**WORK REQUIRED**
Without the images, repeat every line of the listing exactly.

**RECORDED DATA**
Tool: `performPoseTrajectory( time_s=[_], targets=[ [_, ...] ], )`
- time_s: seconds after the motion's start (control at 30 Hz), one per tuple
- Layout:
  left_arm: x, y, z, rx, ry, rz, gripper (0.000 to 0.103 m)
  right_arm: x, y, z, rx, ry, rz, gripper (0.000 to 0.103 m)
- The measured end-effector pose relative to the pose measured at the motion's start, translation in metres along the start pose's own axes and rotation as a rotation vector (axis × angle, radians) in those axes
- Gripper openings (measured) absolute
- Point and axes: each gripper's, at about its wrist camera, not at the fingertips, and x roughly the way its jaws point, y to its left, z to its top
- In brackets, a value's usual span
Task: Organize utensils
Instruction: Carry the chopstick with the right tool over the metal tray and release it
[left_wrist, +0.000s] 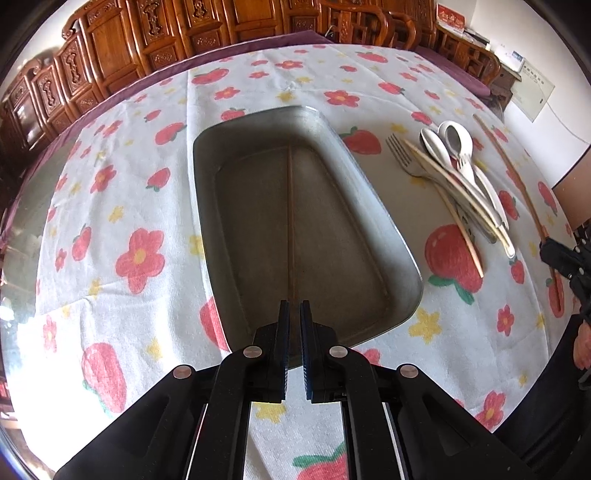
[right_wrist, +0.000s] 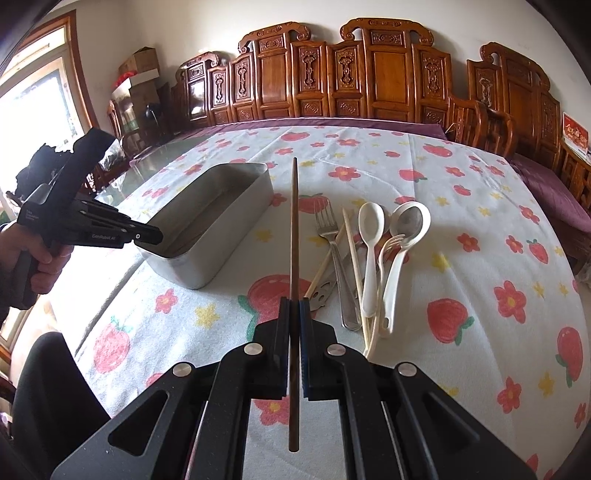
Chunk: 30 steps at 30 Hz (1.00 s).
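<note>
A long metal tray (left_wrist: 332, 229) sits on the flowered cloth. My left gripper (left_wrist: 294, 304) hangs over its near end, shut on a brown chopstick (left_wrist: 289, 206) whose far part lies along the tray floor. From the right wrist view the left gripper (right_wrist: 147, 236) sits at the near corner of the tray (right_wrist: 229, 236). My right gripper (right_wrist: 294, 301) is shut on a dark brown chopstick (right_wrist: 294, 221) that points forward above the cloth, right of the tray. The pile to its right holds a metal fork (right_wrist: 325, 221), white spoons (right_wrist: 371, 221), a white plastic fork and pale chopsticks.
Carved wooden chairs (right_wrist: 369, 74) line the table's far side. A purple cloth edge (right_wrist: 332, 123) runs under them. A person's hand (right_wrist: 44, 258) grips the left tool. Cardboard boxes (right_wrist: 142, 61) stand at the back left.
</note>
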Motion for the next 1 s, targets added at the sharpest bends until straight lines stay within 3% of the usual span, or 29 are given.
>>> performPoseTrajectory(
  time_s=[0.1, 0.2, 0.43, 0.7, 1.0],
  targets=[
    [-0.008, 0.002, 0.0, -0.018, -0.034, -0.011, 0.007, 0.001, 0.006, 0.003, -0.003, 0.004, 0.007, 0.006],
    [-0.023, 0.006, -0.003, -0.047, -0.082, -0.016, 0.03, 0.002, 0.015, 0.009, 0.003, 0.005, 0.025, 0.006],
    [-0.077, 0.034, -0.016, -0.151, -0.262, 0.039, 0.053, 0.011, 0.049, 0.038, -0.04, 0.009, 0.055, 0.006],
    [-0.128, 0.07, -0.029, -0.214, -0.389, 0.068, 0.061, 0.042, 0.082, 0.071, -0.066, 0.047, 0.088, 0.006],
    [-0.151, 0.093, -0.044, -0.227, -0.426, 0.071, 0.061, 0.092, 0.102, 0.105, -0.008, 0.109, 0.107, 0.006]
  ],
)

**ANSWER BOX**
Tool: `performPoseTrajectory( time_s=[_], targets=[ [_, ...] ], )`
- time_s: seconds after the motion's start (control at 30 Hz), one per tuple
- Layout:
  left_arm: x, y, z, rx, ry, rz, gripper (0.000 to 0.103 m)
  right_arm: x, y, z, rx, ry, rz, gripper (0.000 to 0.103 m)
- The measured end-effector pose relative to the pose measured at the motion's start, translation in metres along the start pose's own axes and rotation as a rotation vector (axis × angle, radians) in those axes
- Gripper openings (measured) absolute
- Point and axes: each gripper's, at about its wrist camera, not at the fingertips, and x roughly the way its jaws point, y to its left, z to its top
- In brackets, a value's usual span
Task: Organize utensils
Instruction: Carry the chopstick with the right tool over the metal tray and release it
[left_wrist, +0.000s] 
[right_wrist, +0.000s] 
Chunk: 30 steps at 30 Hz (1.00 s).
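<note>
A long metal tray (left_wrist: 332, 229) sits on the flowered cloth. My left gripper (left_wrist: 294, 304) hangs over its near end, shut on a brown chopstick (left_wrist: 289, 206) whose far part lies along the tray floor. From the right wrist view the left gripper (right_wrist: 147, 236) sits at the near corner of the tray (right_wrist: 229, 236). My right gripper (right_wrist: 294, 301) is shut on a dark brown chopstick (right_wrist: 294, 221) that points forward above the cloth, right of the tray. The pile to its right holds a metal fork (right_wrist: 325, 221), white spoons (right_wrist: 371, 221), a white plastic fork and pale chopsticks.
Carved wooden chairs (right_wrist: 369, 74) line the table's far side. A purple cloth edge (right_wrist: 332, 123) runs under them. A person's hand (right_wrist: 44, 258) grips the left tool. Cardboard boxes (right_wrist: 142, 61) stand at the back left.
</note>
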Motion for the next 1 s, targets added at the sharpest bends until straight lines stay within 3% of the usual span, or 29 are given.
>>> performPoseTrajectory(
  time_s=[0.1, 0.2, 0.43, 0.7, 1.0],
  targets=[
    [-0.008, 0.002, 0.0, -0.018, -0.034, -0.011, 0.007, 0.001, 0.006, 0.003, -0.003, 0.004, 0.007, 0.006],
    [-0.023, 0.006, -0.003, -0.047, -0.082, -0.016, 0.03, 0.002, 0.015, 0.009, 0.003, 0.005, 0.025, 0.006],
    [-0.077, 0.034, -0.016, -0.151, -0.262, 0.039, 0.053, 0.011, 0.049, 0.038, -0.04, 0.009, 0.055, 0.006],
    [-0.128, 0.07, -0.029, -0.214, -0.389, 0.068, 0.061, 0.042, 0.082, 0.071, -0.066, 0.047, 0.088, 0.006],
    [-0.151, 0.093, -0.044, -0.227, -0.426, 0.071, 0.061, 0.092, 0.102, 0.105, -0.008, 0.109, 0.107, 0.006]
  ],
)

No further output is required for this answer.